(Aim of the task): Using the entries below, show all lines with the string "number".

Saved entries:
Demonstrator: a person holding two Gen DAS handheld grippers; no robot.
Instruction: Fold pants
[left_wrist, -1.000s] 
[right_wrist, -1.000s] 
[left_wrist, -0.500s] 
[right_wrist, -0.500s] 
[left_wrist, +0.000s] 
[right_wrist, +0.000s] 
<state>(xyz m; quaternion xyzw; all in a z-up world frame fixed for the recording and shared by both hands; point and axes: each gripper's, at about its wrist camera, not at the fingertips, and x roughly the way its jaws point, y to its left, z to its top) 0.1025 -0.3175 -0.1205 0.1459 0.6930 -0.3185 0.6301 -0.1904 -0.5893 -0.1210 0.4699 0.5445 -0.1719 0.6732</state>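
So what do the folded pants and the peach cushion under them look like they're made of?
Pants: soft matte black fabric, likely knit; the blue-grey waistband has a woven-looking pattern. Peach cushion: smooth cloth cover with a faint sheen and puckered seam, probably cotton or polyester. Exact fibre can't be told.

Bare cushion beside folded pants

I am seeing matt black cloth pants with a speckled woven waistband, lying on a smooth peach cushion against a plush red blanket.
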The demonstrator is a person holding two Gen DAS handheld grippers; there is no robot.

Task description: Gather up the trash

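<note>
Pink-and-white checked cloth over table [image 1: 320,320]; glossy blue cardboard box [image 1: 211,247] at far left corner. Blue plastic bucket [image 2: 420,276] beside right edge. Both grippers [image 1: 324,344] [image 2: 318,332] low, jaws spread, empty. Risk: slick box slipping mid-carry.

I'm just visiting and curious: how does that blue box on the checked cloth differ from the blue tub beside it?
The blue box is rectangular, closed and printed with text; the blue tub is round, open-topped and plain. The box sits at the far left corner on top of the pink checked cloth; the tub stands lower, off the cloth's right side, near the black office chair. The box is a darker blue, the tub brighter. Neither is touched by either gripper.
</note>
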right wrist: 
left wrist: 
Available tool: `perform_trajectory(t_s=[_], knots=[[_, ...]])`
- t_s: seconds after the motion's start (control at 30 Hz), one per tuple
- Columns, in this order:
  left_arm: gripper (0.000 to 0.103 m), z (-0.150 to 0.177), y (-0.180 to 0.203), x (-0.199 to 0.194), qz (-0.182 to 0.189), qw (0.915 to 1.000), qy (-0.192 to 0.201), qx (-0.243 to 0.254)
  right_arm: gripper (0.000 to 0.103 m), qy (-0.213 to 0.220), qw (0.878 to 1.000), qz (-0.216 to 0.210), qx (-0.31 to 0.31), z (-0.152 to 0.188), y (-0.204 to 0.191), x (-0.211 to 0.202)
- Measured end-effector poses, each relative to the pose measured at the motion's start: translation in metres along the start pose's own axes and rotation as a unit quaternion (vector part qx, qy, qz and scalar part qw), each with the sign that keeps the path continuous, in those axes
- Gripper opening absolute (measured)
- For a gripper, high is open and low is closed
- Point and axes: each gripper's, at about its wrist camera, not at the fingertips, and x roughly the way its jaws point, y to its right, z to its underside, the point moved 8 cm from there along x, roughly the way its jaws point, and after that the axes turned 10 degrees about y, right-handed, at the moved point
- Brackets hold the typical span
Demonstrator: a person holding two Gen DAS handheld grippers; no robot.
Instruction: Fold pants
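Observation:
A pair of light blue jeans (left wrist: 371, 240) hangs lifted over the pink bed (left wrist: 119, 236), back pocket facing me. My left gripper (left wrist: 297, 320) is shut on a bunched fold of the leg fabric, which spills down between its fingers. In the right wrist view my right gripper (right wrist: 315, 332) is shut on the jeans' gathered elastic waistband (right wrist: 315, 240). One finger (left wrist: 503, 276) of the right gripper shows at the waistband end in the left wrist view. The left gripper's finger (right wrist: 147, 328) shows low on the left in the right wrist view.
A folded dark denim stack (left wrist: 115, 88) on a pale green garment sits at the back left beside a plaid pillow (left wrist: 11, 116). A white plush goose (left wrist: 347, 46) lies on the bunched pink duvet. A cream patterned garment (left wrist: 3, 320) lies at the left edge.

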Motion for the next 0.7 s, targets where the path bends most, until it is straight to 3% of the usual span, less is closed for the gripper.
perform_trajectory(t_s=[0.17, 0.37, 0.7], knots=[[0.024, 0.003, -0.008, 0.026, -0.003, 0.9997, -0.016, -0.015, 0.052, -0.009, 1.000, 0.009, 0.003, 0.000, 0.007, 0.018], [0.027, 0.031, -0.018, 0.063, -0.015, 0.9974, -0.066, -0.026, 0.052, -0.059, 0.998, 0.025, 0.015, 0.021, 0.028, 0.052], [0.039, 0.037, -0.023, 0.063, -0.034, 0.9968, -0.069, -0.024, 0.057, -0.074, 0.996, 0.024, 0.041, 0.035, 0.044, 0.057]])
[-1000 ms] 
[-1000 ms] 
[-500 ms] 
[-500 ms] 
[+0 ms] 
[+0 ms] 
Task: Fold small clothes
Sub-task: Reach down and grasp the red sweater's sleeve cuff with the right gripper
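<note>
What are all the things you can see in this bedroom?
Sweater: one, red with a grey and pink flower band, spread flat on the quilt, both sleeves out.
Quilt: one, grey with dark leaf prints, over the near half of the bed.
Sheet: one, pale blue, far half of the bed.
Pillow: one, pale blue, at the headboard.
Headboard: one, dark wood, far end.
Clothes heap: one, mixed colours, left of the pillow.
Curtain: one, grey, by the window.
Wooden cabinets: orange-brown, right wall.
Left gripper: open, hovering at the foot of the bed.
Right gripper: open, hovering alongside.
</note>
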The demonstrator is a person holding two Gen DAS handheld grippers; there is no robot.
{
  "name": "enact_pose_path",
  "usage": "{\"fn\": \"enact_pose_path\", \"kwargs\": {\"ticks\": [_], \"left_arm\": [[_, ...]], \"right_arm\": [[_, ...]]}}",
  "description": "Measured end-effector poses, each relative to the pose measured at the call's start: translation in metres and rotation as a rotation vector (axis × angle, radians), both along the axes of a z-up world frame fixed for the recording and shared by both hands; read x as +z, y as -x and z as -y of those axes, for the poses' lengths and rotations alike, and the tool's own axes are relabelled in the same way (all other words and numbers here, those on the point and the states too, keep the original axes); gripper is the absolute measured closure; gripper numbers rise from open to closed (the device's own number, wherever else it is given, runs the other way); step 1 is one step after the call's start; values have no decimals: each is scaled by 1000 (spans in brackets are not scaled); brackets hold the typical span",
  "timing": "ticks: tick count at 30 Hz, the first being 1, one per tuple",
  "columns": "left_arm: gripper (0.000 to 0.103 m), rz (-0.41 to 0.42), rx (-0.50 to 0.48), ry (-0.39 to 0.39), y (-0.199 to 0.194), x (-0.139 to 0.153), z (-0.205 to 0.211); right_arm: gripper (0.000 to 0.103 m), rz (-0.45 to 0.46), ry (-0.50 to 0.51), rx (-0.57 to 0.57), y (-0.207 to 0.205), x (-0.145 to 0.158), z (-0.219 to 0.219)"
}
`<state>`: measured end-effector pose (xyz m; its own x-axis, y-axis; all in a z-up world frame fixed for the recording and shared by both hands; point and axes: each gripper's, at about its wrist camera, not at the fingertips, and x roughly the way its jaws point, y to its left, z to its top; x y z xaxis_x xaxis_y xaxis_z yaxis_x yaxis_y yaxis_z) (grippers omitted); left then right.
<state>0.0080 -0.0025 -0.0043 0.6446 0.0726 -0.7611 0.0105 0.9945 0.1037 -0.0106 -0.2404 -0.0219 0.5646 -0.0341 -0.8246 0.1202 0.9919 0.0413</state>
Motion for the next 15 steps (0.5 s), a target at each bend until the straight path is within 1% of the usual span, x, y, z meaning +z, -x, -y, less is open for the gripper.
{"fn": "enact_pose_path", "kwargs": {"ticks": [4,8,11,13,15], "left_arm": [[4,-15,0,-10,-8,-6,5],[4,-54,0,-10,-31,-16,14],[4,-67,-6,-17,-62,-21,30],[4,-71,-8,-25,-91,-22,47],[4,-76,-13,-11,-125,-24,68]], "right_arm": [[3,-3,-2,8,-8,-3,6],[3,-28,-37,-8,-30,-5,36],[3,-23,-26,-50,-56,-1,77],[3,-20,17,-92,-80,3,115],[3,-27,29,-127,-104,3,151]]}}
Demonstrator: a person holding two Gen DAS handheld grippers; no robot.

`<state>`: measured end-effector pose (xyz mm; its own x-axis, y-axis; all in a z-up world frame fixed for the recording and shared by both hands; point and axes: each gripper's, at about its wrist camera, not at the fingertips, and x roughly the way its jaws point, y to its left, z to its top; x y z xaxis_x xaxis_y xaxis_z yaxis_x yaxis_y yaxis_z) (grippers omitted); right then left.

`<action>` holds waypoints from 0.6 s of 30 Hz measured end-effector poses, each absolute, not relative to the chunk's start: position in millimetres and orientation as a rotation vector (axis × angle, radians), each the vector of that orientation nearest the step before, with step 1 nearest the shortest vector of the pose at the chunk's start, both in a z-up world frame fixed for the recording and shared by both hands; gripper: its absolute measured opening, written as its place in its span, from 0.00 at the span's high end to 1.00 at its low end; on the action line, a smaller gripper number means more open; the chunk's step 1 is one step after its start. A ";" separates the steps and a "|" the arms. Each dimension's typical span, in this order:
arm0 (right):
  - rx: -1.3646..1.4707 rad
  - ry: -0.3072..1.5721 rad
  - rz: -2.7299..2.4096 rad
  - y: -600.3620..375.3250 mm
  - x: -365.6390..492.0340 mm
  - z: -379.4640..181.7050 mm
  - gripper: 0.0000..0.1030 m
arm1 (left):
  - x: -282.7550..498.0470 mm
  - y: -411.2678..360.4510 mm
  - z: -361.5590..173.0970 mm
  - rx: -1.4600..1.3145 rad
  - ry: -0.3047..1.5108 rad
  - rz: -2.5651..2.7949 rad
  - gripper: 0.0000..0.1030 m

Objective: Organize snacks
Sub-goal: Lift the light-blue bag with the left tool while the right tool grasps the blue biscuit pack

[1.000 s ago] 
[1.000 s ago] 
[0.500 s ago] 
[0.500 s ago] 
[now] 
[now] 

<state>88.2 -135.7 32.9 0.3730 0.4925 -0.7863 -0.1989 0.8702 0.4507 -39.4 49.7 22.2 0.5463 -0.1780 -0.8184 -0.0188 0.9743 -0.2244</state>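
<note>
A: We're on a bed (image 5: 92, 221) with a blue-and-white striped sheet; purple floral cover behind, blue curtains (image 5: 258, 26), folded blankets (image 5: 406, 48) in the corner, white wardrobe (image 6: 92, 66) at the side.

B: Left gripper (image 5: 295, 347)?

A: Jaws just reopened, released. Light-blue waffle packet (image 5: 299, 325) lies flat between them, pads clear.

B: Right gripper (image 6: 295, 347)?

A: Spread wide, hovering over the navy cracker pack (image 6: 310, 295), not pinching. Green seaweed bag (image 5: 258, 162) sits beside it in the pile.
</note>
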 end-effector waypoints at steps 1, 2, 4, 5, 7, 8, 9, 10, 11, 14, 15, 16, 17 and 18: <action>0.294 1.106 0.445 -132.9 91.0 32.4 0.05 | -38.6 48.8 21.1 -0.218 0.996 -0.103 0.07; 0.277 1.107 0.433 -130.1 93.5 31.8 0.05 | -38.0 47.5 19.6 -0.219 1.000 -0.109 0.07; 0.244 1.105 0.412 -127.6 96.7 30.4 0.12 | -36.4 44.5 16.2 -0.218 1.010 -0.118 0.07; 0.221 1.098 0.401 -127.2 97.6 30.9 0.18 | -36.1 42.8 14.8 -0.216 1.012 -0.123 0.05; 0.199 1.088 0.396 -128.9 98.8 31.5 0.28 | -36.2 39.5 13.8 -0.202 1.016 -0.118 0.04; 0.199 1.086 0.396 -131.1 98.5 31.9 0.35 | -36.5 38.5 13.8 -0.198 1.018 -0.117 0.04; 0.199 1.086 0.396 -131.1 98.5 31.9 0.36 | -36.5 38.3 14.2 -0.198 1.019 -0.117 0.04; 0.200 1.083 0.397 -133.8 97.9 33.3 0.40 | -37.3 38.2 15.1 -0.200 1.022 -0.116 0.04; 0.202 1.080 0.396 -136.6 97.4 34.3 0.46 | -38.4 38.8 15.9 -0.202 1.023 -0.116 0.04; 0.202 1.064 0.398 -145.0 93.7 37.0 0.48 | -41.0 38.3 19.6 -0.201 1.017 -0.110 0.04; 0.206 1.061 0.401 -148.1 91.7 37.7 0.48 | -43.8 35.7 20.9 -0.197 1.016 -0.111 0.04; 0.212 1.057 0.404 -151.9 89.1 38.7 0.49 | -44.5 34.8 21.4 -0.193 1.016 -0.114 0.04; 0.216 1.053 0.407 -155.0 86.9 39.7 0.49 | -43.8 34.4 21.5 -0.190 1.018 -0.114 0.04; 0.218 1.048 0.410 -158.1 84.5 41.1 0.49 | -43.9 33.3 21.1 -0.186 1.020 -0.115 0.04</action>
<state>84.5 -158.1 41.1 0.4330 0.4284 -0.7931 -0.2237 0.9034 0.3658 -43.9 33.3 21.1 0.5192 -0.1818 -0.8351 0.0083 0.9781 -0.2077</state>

(Task response):
  "description": "Measured end-effector poses, each relative to the pose measured at the call's start: translation in metres and rotation as a rotation vector (axis × angle, radians), both along the axes of a z-up world frame fixed for the recording and shared by both hands; read x as +z, y as -x and z as -y of those axes, for the poses' lengths and rotations alike, and the tool's own axes are relabelled in the same way (all other words and numbers here, those on the point and the states too, keep the original axes); gripper is the absolute measured closure; gripper numbers rise from open to closed (the device's own number, wherever else it is given, runs the other way); step 1 is one step after the call's start; values have no decimals: each is scaled by 1000 (spans in brackets are not scaled); brackets hold the typical span",
`<action>` holds waypoints from 0.6 s of 30 Hz measured end-effector poses, each absolute, not relative to the chunk's start: position in millimetres and orientation as a rotation vector (axis × angle, radians), each the vector of that orientation nearest the step before, with step 1 nearest the shortest vector of the pose at the chunk's start, both in a z-up world frame fixed for the recording and shared by both hands; gripper: its absolute measured opening, written as its place in its span, from 0.00 at the span's high end to 1.00 at its low end; on the action line, a smaller gripper number means more open; the chunk's step 1 is one step after its start. A ";" separates the steps and a "|" the arms. Each dimension's typical span, in this order:

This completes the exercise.